Task details »
Output the records that follow exactly as they are written.

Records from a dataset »

------------------------------

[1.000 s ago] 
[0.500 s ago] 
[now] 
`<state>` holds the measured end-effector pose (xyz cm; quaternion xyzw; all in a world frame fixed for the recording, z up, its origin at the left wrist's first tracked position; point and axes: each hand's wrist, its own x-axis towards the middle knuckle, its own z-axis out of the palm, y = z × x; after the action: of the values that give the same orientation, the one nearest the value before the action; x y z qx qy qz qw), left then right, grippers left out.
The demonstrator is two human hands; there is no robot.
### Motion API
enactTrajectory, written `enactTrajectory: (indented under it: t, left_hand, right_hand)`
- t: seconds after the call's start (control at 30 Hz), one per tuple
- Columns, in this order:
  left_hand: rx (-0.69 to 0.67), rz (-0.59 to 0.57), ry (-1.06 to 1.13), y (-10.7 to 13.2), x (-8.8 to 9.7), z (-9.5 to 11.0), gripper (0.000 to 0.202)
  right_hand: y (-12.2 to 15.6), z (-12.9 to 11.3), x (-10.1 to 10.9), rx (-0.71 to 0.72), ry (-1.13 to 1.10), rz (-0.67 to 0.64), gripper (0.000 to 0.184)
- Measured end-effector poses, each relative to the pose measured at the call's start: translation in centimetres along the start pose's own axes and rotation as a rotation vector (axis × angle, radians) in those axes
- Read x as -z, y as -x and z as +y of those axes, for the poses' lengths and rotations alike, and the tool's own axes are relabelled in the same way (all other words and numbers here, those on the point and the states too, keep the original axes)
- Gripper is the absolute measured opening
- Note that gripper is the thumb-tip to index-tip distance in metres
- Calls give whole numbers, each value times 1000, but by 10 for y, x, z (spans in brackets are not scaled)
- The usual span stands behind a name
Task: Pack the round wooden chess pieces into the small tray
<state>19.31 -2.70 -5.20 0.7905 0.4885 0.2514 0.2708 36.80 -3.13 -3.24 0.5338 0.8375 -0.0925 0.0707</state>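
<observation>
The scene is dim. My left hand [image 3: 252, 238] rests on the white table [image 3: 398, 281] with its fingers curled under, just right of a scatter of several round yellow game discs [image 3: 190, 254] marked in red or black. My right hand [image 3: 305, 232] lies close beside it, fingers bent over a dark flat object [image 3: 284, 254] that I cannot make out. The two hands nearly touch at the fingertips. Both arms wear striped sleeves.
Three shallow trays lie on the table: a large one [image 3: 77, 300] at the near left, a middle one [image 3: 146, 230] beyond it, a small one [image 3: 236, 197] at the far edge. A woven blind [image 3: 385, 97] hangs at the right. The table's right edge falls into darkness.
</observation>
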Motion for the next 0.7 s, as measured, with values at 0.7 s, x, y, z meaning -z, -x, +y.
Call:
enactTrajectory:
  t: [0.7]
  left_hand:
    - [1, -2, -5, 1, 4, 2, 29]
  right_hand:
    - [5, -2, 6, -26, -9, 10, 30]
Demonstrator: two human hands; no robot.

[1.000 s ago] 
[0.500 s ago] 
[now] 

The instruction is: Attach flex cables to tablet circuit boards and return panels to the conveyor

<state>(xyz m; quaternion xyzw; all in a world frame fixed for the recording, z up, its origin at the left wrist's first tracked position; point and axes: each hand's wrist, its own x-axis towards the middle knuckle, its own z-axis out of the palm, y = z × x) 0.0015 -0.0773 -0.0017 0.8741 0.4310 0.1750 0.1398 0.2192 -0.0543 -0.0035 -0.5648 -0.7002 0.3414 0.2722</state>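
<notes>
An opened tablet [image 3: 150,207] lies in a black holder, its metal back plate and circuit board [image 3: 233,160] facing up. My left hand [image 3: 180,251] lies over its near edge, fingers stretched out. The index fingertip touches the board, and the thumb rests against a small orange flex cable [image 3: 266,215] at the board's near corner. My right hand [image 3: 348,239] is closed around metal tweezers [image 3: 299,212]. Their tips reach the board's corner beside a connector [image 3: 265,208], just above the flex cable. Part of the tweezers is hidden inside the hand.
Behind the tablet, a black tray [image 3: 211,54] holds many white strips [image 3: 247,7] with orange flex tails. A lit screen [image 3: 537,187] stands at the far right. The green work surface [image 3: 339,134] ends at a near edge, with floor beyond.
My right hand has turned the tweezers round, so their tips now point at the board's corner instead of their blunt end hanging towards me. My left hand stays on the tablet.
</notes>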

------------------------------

Output for this exercise »
[1.000 s ago] 
[0.500 s ago] 
[now] 
`<state>` holds the measured end-effector pose (xyz cm; quaternion xyzw; all in a world frame fixed for the recording, z up, its origin at the left wrist's first tracked position; point and axes: each hand's wrist, its own x-axis towards the middle knuckle, its own z-axis out of the palm, y = z × x; after the action: of the values that give the same orientation, the one nearest the value before the action; x y z qx qy qz qw), left then right, grippers left out.
The demonstrator is two human hands; there is no robot.
### Motion API
enactTrajectory, written `enactTrajectory: (indented under it: t, left_hand, right_hand)`
- t: seconds after the call's start (control at 30 Hz), one per tuple
- Columns, in this order:
  left_hand: rx (-0.69 to 0.67), rz (-0.59 to 0.57), ry (-1.06 to 1.13), y (-10.7 to 13.2), x (-8.8 to 9.7), z (-9.5 to 11.0), gripper (0.000 to 0.202)
  right_hand: y (-12.2 to 15.6), z (-12.9 to 11.3), x (-10.1 to 10.9), rx (-0.71 to 0.72), ry (-1.13 to 1.10), rz (-0.67 to 0.64), gripper (0.000 to 0.184)
- Measured end-effector poses, each relative to the pose measured at the call's start: translation in centimetres along the start pose's own axes and rotation as a rotation vector (axis × angle, radians) in those axes
- Read x as -z, y as -x and z as +y of those axes, for the poses' lengths and rotations alike, and the tool's own axes are relabelled in the same way (all other words and numbers here, those on the point and the states too, keep the original axes)
- Gripper is the absolute measured opening
- Note that gripper is the thumb-tip to index-tip distance in metres
- Calls give whole numbers, each value times 1000, but by 10 for y, x, z (spans in brackets are not scaled)
- The usual span stands behind a name
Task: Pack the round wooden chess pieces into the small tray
<state>19.31 -2.70 -5.20 0.7905 0.4885 0.2514 0.2708 36.80 -3.13 -3.24 0.5338 0.8375 -0.0925 0.0707</state>
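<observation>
The scene is dim. My left hand [image 3: 252, 238] rests on the white table [image 3: 398, 281] with its fingers curled under, just right of a scatter of several round yellow game discs [image 3: 190, 254] marked in red or black. My right hand [image 3: 305, 232] lies close beside it, fingers bent over a dark flat object [image 3: 284, 254] that I cannot make out. The two hands nearly touch at the fingertips. Both arms wear striped sleeves.
Three shallow trays lie on the table: a large one [image 3: 77, 300] at the near left, a middle one [image 3: 146, 230] beyond it, a small one [image 3: 236, 197] at the far edge. A woven blind [image 3: 385, 97] hangs at the right. The table's right edge falls into darkness.
</observation>
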Motion for the next 0.7 s, as measured, with values at 0.7 s, x, y, z meaning -z, -x, +y.
Call:
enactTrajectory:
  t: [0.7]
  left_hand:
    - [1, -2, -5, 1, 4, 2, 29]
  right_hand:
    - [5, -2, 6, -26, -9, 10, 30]
Demonstrator: two human hands; no robot.

[1.000 s ago] 
[0.500 s ago] 
[now] 

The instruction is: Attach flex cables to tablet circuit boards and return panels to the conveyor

<state>(xyz m; quaternion xyzw; all in a world frame fixed for the recording, z up, its origin at the left wrist's first tracked position; point and axes: each hand's wrist, its own x-axis towards the middle knuckle, its own z-axis out of the palm, y = z × x) 0.0015 -0.0773 -0.0017 0.8741 0.4310 0.1750 0.1398 0.2192 -0.0543 -0.0035 -0.5648 -0.7002 0.3414 0.2722</state>
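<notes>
An opened tablet [image 3: 150,207] lies in a black holder, its metal back plate and circuit board [image 3: 233,160] facing up. My left hand [image 3: 180,251] lies over its near edge, fingers stretched out. The index fingertip touches the board, and the thumb rests against a small orange flex cable [image 3: 266,215] at the board's near corner. My right hand [image 3: 348,239] is closed around metal tweezers [image 3: 299,212]. Their tips reach the board's corner beside a connector [image 3: 265,208], just above the flex cable. Part of the tweezers is hidden inside the hand.
Behind the tablet, a black tray [image 3: 211,54] holds many white strips [image 3: 247,7] with orange flex tails. A lit screen [image 3: 537,187] stands at the far right. The green work surface [image 3: 339,134] ends at a near edge, with floor beyond.
My right hand has turned the tweezers round, so their tips now point at the board's corner instead of their blunt end hanging towards me. My left hand stays on the tablet.
</notes>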

The required answer is now complete.